Hans,
Yes that will do nicely. Thank you. This is a lot of code, but since you have helped so much I wanted to share it with you. The purpose is to process a batch folder of Word Documents and extract the content (text) of each content control and record it
in an Access database.
I start with the database: D:\Batch\Tally Data Forms\Extracted Data.mdb which has a single column labeled "Record Number."
Since their are nine types of CCs and since "For Each oCC in ActiveDocument.ContentControls" only processes the content controls in the main text story range of the document have setup a function to return applicable data on the types of content controls I
want to process. One criteria is that they must be titled.
There remains one issue that I have not fully addressed. That is the possibility of two or more content controls having the same title. That is an expected case where mapped content conrols are used and in that case each would contain the same text. Otherwise is
is just poor document design IMHO. As it is, value of the last duplicate titled CC will determine the value stored in the database.
This is something that I plan to publish on my website. I would like to give you credit for your assistance. Credit by real name if you don't mind and you are willing to provide. Thanks again.
Option Explicit
Dim oDoc As Word.Document
Dim oCC As ContentControl
Sub ExtractDataFromDocumentCCs()
'Stores data in Access database.
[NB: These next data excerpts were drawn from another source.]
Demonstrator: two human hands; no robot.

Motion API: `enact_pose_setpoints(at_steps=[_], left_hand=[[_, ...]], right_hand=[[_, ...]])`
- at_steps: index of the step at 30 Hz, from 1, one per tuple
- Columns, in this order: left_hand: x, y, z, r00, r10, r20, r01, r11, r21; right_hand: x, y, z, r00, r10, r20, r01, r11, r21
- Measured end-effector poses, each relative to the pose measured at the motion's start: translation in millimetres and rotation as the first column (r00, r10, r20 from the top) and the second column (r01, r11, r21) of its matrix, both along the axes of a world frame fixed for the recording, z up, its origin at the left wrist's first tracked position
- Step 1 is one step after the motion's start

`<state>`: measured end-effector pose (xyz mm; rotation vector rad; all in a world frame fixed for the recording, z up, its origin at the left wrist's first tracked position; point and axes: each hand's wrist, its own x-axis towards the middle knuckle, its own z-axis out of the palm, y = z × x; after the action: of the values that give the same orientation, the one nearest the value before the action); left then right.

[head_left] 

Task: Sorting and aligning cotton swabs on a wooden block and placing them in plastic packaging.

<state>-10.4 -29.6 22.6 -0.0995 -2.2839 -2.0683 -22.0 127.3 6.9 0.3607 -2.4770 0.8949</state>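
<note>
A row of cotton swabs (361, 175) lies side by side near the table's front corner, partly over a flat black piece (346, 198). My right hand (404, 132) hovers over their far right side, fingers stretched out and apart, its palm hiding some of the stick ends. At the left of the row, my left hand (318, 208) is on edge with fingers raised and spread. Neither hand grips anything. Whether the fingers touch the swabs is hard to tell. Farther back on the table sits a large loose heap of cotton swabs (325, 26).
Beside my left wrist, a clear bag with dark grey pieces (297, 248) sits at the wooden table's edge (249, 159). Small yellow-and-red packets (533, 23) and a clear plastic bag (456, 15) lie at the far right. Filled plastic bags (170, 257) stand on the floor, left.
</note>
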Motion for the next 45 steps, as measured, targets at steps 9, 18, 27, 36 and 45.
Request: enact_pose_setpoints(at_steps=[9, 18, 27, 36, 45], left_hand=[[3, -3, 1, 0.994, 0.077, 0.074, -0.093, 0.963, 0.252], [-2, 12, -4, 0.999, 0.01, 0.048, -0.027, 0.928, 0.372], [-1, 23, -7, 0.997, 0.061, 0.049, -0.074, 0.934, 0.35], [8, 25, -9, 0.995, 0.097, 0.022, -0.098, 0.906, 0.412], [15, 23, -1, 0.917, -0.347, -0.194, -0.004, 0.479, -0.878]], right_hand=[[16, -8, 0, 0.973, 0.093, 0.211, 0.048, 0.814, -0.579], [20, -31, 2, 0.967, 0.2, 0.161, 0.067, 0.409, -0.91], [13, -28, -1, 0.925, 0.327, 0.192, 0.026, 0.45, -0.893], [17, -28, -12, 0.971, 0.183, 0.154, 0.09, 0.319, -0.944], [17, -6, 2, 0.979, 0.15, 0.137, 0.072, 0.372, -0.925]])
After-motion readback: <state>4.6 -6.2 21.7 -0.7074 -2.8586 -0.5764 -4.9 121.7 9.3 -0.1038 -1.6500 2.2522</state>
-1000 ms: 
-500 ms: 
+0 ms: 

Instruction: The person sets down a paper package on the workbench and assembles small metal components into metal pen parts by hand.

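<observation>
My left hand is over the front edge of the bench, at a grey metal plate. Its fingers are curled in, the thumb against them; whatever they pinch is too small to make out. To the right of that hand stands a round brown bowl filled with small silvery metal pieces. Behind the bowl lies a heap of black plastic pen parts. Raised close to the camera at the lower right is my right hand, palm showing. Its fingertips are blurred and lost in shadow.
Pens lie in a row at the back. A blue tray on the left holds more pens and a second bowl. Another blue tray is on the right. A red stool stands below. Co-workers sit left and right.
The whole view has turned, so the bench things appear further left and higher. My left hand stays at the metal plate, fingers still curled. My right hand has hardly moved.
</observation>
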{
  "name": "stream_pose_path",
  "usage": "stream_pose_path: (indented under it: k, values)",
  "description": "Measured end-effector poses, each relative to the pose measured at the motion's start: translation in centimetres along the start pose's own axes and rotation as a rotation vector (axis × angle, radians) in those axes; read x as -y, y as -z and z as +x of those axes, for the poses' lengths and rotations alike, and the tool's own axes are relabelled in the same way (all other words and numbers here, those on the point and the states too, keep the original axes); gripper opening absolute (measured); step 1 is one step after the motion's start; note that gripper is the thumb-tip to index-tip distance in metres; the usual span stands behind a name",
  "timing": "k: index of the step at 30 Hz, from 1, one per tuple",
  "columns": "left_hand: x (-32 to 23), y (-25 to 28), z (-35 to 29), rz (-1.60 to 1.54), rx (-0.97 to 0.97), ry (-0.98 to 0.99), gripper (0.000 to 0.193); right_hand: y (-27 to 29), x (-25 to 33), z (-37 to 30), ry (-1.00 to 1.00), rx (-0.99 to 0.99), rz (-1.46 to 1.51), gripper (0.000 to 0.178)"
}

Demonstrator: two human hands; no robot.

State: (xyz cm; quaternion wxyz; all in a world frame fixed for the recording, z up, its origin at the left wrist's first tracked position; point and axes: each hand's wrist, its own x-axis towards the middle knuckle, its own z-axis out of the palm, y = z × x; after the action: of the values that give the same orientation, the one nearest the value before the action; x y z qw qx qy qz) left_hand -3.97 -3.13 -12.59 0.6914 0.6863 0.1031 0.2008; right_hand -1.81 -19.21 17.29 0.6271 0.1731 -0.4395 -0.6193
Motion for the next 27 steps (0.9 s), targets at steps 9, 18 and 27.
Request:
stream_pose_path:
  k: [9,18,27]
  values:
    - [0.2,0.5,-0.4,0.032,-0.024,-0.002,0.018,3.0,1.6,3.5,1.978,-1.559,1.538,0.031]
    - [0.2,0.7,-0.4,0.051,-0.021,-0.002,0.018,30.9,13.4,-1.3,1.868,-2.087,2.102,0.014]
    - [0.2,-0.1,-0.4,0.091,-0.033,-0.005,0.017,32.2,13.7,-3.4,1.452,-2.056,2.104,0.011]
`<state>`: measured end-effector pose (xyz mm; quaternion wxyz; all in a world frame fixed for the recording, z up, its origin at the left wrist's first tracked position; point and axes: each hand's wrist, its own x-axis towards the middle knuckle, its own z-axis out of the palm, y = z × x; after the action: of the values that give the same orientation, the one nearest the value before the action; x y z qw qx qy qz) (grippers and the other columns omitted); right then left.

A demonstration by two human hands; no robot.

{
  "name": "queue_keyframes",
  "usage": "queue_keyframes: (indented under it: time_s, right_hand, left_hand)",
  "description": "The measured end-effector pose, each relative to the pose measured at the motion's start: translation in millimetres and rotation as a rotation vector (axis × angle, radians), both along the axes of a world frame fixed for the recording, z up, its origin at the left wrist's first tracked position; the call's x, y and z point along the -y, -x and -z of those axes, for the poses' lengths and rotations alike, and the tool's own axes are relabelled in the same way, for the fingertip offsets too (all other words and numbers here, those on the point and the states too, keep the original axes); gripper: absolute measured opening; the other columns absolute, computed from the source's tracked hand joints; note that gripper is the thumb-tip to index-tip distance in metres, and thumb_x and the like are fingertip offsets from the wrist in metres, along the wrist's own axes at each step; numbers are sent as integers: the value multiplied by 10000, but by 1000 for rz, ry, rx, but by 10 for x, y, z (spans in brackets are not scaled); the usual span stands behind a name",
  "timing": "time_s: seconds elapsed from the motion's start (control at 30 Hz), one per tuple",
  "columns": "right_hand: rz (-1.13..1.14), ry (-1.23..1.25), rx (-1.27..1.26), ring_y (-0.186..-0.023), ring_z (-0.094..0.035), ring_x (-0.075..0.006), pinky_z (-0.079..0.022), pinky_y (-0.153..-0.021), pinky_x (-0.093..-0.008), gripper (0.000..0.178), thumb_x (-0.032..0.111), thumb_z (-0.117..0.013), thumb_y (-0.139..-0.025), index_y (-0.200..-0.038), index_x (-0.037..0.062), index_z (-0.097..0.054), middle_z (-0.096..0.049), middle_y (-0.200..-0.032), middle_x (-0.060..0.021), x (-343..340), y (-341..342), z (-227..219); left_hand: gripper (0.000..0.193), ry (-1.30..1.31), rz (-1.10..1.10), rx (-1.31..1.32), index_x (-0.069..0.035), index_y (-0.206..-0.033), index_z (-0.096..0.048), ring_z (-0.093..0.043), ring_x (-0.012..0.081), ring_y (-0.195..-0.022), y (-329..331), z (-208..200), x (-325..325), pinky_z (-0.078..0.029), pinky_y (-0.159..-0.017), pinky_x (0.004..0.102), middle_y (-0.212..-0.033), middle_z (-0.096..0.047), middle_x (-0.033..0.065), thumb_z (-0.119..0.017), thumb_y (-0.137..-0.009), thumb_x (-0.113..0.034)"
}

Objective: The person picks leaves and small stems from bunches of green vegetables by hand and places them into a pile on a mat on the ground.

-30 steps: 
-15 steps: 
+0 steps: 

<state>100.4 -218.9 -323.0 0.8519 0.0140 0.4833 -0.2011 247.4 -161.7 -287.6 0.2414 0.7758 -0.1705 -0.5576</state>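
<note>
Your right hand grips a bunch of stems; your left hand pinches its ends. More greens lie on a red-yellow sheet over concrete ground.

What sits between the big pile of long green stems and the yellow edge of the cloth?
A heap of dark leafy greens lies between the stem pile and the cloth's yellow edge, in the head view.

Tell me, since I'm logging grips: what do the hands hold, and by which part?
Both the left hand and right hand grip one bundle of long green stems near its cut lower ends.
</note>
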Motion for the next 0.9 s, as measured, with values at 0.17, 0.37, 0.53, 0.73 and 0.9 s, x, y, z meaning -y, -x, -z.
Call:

Requires reference to MS ActiveX Data Objects 2.8 Library
Dim pPath As String
Dim pFileName As String
Dim arrFiles() As String
Dim i As Long, j As Long
Dim vConnection As New ADODB.Connection
Dim vRecordSet As New ADODB.Recordset
Dim FiletoKill As String
Dim pCmdLind As String
Dim arrCCData() As String
Dim bProcessCCs As Boolean
'Dim Column As Variant
'Dim arrCols() As String
pPath = GetPathToUse
If pPath = "" Then
MsgBox "A folder was not selected"
Exit Sub
End If
CreateProcessedDirectory pPath
'Identify Word Document files in folder to process.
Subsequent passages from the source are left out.